Wow, I can't believe how long it's been since my last post. I have all of these good intentions, like-- I'm going to post every day (HA!) or, maybe every other week day, or--- I'm going to work really hard and write a bunch of posts in advance and have them all ready to go and distribute in a nice neat little blogger package. *Sigh* hopefully one day!
Anyway, I am working on some scrumptious posts for Thanksgiving and Christmas for the coming weeks that I am really looking forward to sharing-- some old family favorite recipes and some new recipes that I have been drooling over in some of my dog-earred holiday magazines (and of course, some that I found on Pinterest)!

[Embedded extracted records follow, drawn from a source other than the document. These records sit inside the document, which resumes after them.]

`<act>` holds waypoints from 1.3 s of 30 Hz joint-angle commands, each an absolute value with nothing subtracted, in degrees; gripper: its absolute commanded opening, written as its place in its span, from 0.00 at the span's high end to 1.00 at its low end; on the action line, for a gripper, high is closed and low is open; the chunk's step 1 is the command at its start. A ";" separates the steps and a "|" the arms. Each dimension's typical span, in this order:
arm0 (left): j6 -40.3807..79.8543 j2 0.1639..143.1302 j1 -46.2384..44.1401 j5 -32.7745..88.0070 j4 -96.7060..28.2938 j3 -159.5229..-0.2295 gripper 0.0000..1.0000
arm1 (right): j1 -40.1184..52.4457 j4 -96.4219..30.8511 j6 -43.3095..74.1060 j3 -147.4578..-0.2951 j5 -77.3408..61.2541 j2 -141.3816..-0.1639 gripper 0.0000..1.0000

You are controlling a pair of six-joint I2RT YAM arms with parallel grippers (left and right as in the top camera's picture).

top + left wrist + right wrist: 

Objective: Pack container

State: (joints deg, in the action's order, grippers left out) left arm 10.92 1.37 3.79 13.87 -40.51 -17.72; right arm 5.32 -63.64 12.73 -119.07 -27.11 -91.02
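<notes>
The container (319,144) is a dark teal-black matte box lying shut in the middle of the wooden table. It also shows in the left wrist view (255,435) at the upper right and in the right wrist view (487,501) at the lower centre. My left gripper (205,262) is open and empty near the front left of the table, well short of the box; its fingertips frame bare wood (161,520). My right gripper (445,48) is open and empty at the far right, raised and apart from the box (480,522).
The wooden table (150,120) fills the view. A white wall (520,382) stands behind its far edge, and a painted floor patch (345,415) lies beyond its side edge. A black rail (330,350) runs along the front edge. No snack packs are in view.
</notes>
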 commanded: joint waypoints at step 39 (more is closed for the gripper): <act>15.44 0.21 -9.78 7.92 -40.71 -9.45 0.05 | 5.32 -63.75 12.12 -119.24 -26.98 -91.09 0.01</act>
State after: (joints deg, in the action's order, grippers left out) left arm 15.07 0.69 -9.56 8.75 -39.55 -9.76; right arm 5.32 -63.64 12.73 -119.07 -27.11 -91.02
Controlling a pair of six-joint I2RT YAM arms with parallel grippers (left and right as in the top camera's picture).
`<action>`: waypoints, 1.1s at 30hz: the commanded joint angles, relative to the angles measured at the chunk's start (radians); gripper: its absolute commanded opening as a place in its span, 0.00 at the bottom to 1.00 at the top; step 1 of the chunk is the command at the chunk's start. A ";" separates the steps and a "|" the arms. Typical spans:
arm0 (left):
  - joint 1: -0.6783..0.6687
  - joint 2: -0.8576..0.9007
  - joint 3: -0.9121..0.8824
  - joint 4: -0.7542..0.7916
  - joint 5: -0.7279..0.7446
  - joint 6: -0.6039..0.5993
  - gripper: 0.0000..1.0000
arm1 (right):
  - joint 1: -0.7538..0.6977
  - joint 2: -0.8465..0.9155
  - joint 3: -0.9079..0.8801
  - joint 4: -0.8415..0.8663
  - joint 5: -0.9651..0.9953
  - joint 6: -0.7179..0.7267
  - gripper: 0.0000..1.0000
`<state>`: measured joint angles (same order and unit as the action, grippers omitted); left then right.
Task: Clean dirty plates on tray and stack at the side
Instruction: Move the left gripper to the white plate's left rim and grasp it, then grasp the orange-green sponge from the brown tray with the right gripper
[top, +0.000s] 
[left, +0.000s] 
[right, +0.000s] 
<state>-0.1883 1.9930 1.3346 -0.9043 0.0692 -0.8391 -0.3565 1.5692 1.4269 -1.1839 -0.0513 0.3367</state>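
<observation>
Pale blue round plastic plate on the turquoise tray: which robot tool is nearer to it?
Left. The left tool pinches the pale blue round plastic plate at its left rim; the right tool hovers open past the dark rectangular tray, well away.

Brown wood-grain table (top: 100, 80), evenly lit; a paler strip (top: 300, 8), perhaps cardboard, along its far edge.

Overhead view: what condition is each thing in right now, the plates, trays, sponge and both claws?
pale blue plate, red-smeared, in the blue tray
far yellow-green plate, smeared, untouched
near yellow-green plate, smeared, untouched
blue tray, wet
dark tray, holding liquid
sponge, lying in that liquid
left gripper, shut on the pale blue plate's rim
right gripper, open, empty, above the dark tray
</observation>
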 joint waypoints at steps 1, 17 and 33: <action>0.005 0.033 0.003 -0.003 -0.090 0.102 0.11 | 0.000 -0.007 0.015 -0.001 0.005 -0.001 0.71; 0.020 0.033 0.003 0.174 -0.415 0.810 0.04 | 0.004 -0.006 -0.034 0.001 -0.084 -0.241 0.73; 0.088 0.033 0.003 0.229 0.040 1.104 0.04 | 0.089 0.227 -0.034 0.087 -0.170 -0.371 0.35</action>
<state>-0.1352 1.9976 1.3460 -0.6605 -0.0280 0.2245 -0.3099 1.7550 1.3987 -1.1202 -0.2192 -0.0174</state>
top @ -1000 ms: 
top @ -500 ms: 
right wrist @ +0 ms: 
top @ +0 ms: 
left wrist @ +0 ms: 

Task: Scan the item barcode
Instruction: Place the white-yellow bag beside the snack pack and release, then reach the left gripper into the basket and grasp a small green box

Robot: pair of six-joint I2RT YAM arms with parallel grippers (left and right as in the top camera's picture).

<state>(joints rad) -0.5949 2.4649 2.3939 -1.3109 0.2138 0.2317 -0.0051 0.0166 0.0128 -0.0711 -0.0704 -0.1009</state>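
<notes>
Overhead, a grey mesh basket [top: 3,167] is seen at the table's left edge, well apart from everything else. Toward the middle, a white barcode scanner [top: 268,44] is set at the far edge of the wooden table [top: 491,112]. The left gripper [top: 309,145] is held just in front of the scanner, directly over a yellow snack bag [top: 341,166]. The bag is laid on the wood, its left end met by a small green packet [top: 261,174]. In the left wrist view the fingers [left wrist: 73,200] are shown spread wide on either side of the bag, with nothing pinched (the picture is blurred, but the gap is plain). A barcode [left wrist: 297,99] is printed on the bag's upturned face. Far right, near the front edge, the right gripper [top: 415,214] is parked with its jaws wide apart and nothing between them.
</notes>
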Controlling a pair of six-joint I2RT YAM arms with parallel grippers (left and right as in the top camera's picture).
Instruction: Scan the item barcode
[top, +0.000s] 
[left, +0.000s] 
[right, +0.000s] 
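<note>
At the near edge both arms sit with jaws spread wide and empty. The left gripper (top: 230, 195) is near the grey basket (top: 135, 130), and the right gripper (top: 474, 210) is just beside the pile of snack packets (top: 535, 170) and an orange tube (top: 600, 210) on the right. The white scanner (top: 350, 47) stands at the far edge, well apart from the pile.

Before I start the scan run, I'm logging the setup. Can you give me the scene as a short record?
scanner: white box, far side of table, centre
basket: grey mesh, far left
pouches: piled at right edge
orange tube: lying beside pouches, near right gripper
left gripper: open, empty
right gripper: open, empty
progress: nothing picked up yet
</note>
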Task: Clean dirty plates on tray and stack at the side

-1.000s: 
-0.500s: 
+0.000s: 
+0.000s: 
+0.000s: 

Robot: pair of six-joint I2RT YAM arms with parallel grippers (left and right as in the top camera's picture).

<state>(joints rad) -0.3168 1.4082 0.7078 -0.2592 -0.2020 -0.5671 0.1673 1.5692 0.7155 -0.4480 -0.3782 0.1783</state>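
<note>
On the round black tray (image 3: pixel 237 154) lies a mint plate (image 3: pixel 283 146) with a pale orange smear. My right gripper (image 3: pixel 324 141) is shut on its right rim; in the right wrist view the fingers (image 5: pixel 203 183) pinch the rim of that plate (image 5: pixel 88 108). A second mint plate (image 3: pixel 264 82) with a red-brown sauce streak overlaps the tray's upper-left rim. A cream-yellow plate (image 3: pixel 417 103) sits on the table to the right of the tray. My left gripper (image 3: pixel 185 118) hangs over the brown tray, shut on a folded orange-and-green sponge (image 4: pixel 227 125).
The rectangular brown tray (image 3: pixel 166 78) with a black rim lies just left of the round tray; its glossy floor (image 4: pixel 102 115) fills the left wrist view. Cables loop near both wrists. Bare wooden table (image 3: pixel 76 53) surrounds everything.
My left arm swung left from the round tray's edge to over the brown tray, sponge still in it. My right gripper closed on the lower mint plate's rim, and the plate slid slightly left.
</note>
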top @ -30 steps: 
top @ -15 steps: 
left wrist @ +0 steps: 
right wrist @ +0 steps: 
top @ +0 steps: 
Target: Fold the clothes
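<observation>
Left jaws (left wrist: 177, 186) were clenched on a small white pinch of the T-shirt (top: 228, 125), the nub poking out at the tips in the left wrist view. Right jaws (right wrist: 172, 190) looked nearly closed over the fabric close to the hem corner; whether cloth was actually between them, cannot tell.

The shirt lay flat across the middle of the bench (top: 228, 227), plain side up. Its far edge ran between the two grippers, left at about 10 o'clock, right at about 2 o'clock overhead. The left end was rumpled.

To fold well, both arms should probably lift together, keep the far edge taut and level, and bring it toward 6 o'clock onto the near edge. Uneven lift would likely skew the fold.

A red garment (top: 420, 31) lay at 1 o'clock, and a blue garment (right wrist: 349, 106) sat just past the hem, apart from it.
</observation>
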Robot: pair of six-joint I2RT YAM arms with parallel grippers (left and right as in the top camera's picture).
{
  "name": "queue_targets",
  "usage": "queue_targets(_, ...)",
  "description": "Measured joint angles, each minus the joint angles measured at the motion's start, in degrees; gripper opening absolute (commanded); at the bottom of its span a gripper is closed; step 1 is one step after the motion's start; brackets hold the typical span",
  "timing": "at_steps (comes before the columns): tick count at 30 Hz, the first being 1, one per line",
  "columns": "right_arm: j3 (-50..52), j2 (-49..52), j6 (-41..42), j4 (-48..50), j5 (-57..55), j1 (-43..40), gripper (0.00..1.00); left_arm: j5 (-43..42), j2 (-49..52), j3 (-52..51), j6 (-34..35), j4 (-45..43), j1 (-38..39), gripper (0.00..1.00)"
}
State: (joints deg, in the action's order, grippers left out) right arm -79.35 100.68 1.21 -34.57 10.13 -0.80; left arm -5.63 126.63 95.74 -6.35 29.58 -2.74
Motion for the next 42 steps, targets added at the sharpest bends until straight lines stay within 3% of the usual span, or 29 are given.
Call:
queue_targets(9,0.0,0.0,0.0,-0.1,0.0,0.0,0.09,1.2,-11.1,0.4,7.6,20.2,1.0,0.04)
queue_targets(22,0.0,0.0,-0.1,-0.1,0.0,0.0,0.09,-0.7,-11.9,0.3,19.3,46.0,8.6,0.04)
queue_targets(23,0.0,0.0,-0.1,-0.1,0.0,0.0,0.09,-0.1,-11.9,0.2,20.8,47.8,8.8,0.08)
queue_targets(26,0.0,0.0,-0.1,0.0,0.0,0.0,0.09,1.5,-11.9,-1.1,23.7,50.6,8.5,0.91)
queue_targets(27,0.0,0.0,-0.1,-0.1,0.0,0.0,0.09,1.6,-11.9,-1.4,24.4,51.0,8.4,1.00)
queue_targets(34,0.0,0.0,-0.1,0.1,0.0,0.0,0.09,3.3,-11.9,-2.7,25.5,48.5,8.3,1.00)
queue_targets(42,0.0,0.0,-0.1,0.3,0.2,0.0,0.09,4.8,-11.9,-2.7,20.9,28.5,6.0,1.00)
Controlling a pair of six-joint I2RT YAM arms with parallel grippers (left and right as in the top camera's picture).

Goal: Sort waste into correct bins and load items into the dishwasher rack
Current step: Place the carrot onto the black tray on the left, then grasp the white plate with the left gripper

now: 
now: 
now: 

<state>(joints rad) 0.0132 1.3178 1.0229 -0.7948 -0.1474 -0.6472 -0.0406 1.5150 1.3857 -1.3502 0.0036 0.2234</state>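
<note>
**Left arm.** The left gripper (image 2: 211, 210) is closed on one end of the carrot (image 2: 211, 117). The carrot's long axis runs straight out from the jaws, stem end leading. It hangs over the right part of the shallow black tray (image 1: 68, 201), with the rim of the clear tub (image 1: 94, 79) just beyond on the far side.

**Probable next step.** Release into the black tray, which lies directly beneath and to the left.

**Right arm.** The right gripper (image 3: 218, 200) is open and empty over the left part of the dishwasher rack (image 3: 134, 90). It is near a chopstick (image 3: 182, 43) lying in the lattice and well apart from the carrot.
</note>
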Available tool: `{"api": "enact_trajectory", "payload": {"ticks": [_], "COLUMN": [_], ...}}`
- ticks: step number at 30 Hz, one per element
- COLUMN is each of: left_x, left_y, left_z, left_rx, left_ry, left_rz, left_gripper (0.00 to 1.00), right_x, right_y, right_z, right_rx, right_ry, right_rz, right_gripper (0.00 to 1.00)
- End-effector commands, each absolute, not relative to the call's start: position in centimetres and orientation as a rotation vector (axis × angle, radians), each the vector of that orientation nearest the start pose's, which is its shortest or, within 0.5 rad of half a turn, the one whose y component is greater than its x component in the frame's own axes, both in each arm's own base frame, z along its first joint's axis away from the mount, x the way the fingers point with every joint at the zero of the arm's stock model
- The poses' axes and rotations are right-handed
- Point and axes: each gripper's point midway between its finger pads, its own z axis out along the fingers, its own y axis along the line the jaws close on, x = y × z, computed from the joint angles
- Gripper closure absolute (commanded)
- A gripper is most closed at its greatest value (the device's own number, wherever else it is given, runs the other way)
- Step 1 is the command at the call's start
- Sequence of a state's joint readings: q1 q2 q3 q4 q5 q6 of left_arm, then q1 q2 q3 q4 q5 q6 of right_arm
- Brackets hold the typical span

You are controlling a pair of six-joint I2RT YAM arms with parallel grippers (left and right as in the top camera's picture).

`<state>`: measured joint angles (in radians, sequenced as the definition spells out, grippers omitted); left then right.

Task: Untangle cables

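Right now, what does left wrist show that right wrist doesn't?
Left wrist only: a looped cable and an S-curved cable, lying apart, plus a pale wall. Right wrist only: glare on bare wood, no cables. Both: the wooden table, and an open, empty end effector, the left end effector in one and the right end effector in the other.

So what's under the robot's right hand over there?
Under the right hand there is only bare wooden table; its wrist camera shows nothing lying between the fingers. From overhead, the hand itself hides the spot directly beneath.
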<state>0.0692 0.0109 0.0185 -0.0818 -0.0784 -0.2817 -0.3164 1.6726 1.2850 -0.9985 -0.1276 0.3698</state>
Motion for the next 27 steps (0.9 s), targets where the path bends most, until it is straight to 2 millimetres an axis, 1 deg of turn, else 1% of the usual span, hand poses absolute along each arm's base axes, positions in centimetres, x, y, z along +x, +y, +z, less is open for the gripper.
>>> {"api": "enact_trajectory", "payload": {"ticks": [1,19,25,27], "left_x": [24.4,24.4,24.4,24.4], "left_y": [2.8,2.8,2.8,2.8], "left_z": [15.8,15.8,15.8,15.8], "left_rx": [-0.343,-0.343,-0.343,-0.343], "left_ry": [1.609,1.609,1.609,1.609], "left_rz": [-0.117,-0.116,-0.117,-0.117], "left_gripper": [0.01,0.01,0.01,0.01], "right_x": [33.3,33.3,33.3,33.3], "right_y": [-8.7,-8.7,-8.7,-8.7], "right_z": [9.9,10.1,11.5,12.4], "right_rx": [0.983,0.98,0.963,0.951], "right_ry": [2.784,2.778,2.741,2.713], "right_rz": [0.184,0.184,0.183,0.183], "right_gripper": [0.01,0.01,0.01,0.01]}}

I was very excited a few weeks back when I was notified that I was going to be receiving a box of coffee goodies from Peet's Coffee. Some of you may have picked up on my coffee addiction, so as you can imagine I was super excited to be receiving some of their new blends to sample. Well a few days later, this showed up at my door:
Peet's sent me a bag of each of their new medium roast blend coffees to try- Cafe Domingo and Cafe Solano (Not to mention a killer travel mug-- and I am a travel mug connoisseur--no drips, spills, or leaks to speak of which means a great mug indeed). Since the first thing I do in the morning is switch on my coffee pot, it is not a problem for me to sample coffee, but my directive was to pair one of these blends with a dessert or breakfast item. I had been craving bread pudding lately-- it just seems like such a nice fallish dessert-- and I had this recipe for Pumpkin Bread Pudding with Caramel Sauce in my "to-make" pile. So I thought, Aha, perfect, I'll make this and a nice big pot of coffee.
Please go out and make this bread pudding immediately! :) If you are having house guests for Thanksgiving, this is such an easy dessert that takes minutes to throw together, but with that caramel sauce no one would ever know that in a million years. It's so good. The sweet caramel poured on top of the lightly spiced pudding is completely irresistible. In fact, the next time I make this, instead of serving the sauce on the side, I'm just going to go ahead and pour it on top of the pudding and let the caramel really absorb into the bread as it really makes the entire dish.
This was a fun project for me as I enjoy lingering over coffee and dessert after a nice dinner with friends or family-- it's always the best part of the meal. We also recently had company and I made the Cafe Domingo in the mornings for our guests. The medium roast coffee was smooth but flavorful and a nice choice for company, where you don't always know what people's coffee preferences will be. We went through multiple pots and the consensus was that the Cafe Domingo was a hit!
Pumpkin Bread Pudding with Caramel Sauce
*Makes 6 Servings
2 cups half and half
1 15 oz. can pure pumpkin
1 cup (packed) plus 2 tbs. dark brown sugar
2 large eggs
1 1/2 tsp. pumpkin pie spice
1 1/2 tsp. ground cinnamon
1 1/2 tsp. vanilla extract
10 cups 1/2-inch cubes egg bread, such as challah (about 10-ounces)
optional: 1/2 cup golden raisins
1 1/4 cups (packed) dark brown sugar
1/2 cup (1 stick) unsalted butter
1/2 cup whipping cream
pinch of salt
For Bread Pudding;
Preheat oven to 350 degrees F. Whisk half and half, pumpkin, dark brown sugar, eggs, pumpkin pie spice, cinnamon, and vanilla in large bowl to blend. Fold in bread cubes. Stir in raisins. Transfer mixture to 11x7-inch glass. Let stand 15 minutes. Bake pumpkin bread pudding until tester inserted into center comes out clean, about 40 minutes.
Meanwhile, prepare the caramel sauce:
Whisk brown sugar and butter in heavy medium saucepan over medium heat until butter melts. Whisk in cream and stir until sugar dissolves and sauce is smooth, about 3 minutes.
Sift powdered sugar over bread pudding. Serve warm with caramel sauce.
Recipe from Epicurious
*Disclaimer: As part of the Foodbuzz Tastemaker Program, I received coffee products from Peet's Coffee to sample.